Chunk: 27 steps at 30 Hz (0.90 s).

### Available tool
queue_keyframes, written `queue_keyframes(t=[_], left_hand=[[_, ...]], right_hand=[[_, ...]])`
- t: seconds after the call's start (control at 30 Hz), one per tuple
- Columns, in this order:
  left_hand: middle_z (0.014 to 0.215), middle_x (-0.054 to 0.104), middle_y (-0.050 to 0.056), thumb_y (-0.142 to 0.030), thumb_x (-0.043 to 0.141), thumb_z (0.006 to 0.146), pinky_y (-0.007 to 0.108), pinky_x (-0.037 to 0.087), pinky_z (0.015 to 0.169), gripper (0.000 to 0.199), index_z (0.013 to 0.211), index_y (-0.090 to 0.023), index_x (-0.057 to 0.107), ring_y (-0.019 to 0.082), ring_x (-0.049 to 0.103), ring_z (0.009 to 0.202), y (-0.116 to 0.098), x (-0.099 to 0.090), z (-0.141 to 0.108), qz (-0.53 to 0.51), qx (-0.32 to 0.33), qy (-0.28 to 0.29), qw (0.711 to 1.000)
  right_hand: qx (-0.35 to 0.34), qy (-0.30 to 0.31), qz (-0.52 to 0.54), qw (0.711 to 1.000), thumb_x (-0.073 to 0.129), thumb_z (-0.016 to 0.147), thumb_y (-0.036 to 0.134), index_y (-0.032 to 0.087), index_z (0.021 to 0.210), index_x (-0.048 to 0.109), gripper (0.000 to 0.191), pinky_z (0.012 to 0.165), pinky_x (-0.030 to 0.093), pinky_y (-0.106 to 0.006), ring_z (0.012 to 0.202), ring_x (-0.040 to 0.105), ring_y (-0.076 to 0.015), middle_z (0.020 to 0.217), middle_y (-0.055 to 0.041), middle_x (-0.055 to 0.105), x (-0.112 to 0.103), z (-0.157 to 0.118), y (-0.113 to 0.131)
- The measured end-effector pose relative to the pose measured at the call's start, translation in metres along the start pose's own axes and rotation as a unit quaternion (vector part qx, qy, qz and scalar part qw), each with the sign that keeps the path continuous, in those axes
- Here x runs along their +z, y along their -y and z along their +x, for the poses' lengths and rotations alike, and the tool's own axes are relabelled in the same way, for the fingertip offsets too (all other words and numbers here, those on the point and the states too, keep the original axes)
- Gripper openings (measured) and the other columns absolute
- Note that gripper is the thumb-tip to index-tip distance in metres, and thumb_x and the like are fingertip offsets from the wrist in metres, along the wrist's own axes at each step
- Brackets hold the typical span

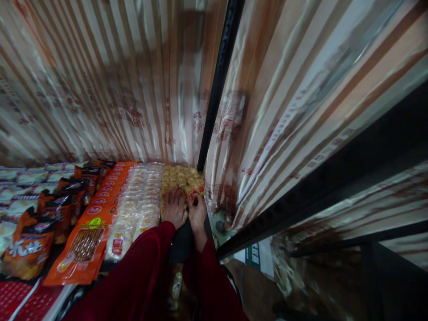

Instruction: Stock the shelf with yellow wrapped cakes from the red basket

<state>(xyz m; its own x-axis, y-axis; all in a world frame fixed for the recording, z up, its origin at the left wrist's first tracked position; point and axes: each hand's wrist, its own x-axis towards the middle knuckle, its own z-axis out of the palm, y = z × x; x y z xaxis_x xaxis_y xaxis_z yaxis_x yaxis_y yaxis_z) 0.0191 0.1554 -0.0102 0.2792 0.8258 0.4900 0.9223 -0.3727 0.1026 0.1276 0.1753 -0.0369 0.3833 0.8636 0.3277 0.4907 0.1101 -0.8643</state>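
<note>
Rows of small yellow snack packets (177, 174) fill the right end of a shelf. My left hand (174, 208) lies flat over the front of these packets, fingers stretched forward and resting on them. Close beside it, my right hand (198, 213) has its thumb and forefinger curled together at a small yellow packet with red marks on the front right of the group. The fingers partly hide that packet. Bare dark shelf surface (182, 243) shows between my wrists. Dark red sleeves cover both forearms.
Left of the yellow packets stand clear-wrapped pale crackers (142, 200), orange flat snack packs (88, 238), orange-black bags (30, 245) and white packs (26, 178). A black upright post (219, 84) rises behind. A thick black beam (321, 169) crosses at right. Striped printed plastic sheeting (133, 80) hangs behind.
</note>
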Motion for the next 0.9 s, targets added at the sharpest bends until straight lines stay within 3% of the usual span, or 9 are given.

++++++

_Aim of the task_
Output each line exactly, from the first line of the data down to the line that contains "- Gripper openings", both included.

_Exercise output_
Chunk: 27 steps at 30 Hz (0.90 s).

### Available tool
queue_keyframes, written `queue_keyframes(t=[_], left_hand=[[_, ...]], right_hand=[[_, ...]])`
- t: seconds after the call's start (control at 30 Hz), one per tuple
- Columns, in this order:
  left_hand: middle_z (0.014 to 0.215), middle_x (-0.054 to 0.104), middle_y (-0.050 to 0.056), thumb_y (-0.142 to 0.030), thumb_x (-0.043 to 0.141), thumb_z (0.006 to 0.146), pinky_y (-0.007 to 0.108), pinky_x (-0.037 to 0.087), pinky_z (0.015 to 0.169), gripper (0.000 to 0.199), index_z (0.013 to 0.211), index_y (-0.090 to 0.023), index_x (-0.057 to 0.107), ring_y (-0.019 to 0.082), ring_x (-0.049 to 0.103), ring_z (0.009 to 0.202), y (-0.116 to 0.098), x (-0.099 to 0.090), z (-0.141 to 0.108), qz (-0.53 to 0.51), qx (-0.32 to 0.33), qy (-0.28 to 0.29), qw (0.711 to 1.000)
  right_hand: qx (-0.35 to 0.34), qy (-0.30 to 0.31), qz (-0.52 to 0.54), qw (0.711 to 1.000), thumb_x (-0.073 to 0.129), thumb_z (-0.016 to 0.147), thumb_y (-0.036 to 0.134), index_y (-0.032 to 0.087), index_z (0.021 to 0.210), index_x (-0.048 to 0.109), gripper (0.000 to 0.191), pinky_z (0.012 to 0.165), pinky_x (-0.030 to 0.093), pinky_y (-0.106 to 0.006), ring_z (0.012 to 0.202), ring_x (-0.040 to 0.105), ring_y (-0.076 to 0.015), middle_z (0.020 to 0.217), middle_y (-0.055 to 0.041), middle_x (-0.055 to 0.105), x (-0.112 to 0.103), z (-0.157 to 0.118), y (-0.113 to 0.131)
- The measured end-effector pose relative to the pose measured at the call's start, translation in metres along the start pose's own axes and rotation as a unit quaternion (vector part qx, qy, qz and scalar part qw), each with the sign that keeps the path continuous, in those axes
- Here x runs along their +z, y along their -y and z along their +x, for the poses' lengths and rotations alike, and the tool's own axes are relabelled in the same way, for the fingertip offsets too (all other words and numbers here, those on the point and the states too, keep the original axes)
- Gripper openings (measured) and the other columns absolute

This finishes the output.